Getting ready to go out now. It’s a cold, dreary day here so hopefully People are staying home and watching football, and sick of Thanksgiving leftovers.


----------



## Jat1285 (Feb 19, 2020)

Here in Seattle, Eats was busy from 7-11am, the Starbucks crowd. But after 11 and after everyone had their coffee, became pretty slow. Pretty typical for delivers here.


----------



## Uberdriver2710 (Jul 15, 2015)

This guy is faster:


----------



## Uberdriver2710 (Jul 15, 2015)

It's safe to say that any holiday that centers around food, will experience some slowness. As well as longer periods, such as BBQ season.


----------



## MontcoUberDriver (Aug 14, 2018)

Oscar Levant said:


> I didn't bother going out on Thursday on TG. The town I work in, breakfast and lunch is served mostly to people at work, and if they are not working, such as a holiday, then it's just residences and apartments, which is normally about 1/4 of my day biz. Dinners are fine, though, but that's only half of my overall take. And who is going to order Grubhub on Thanksgiving? Some poor souls might ( like me ) but most are with their family, parents, grandparents, who make a nice roast, etc
> 
> What is your experience for the Weekend of thanksgiving, Saturday and Sunday?


It only takes one.


----------



## Ms. Mercenary (Jul 24, 2020)

Dead. And what’s not dead is not tipping.

Everyone’s making Moistmakers. Prolly will be all week. Turkeys are BIG.

My hope is that everyone will get so sick of eating that - lets face it - bleh meat, they’ll go bonkers with Chinese and buffalo wings right after.

Or they might cut back even more to fund Christmas. That would suck.


----------



## Ms. Mercenary (Jul 24, 2020)

MontcoUberDriver said:


> It only takes one.
> 
> View attachment 628939


I call BS.


----------



## MontcoUberDriver (Aug 14, 2018)

Ms. Mercenary said:


> I call BS.


It’s the real deal. $1600 catering order.


----------



## Go Uber or Go Home (Jul 13, 2016)

MontcoUberDriver said:


> It’s the real deal. $1600 catering order.
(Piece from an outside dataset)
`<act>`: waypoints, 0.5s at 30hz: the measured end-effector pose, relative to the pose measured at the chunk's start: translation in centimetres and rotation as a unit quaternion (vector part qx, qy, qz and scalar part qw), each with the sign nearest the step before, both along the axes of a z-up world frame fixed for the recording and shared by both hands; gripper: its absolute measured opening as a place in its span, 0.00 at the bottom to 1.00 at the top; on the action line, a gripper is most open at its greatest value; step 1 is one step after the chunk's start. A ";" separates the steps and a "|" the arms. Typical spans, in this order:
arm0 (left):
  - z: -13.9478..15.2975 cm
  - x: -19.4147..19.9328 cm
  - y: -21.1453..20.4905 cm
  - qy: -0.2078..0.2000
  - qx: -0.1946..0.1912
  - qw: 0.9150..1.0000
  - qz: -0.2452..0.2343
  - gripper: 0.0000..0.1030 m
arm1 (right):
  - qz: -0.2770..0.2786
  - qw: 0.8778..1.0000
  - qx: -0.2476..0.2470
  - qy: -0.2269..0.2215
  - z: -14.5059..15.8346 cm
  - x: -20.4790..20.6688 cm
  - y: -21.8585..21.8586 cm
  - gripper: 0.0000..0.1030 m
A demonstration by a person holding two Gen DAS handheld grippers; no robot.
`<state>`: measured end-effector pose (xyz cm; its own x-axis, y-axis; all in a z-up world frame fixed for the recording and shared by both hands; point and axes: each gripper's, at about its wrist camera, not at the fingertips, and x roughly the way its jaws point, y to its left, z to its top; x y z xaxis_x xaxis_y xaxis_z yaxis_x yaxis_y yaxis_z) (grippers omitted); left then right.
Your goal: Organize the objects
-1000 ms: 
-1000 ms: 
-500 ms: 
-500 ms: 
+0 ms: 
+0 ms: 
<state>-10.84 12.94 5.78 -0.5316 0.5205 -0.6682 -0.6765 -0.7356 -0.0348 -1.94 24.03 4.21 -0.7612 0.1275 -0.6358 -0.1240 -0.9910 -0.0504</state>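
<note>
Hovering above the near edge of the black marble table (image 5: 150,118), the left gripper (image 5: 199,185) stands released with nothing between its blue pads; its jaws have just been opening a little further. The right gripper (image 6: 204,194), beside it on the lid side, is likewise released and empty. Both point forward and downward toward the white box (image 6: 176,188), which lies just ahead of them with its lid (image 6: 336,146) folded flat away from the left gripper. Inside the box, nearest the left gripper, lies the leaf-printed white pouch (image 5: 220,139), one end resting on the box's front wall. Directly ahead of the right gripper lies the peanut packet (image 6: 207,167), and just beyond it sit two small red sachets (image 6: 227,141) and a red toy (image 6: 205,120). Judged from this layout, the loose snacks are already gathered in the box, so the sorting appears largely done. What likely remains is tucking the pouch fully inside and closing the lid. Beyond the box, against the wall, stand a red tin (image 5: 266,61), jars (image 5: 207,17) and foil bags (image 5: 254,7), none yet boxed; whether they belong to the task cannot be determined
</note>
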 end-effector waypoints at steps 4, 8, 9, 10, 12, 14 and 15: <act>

you hauled at the food for $24? unless you knew the big tip was included idk i dont do delivery


----------



## MontcoUberDriver (Aug 14, 2018)

Go Uber or Go Home said:


> you hauled at the food for $24? unless you knew the big tip was included idk i dont do delivery


It was Doordash drive. When you check in to confirm the order they show you the tip. Almost all catering orders tip. If they don’t I drop it.


----------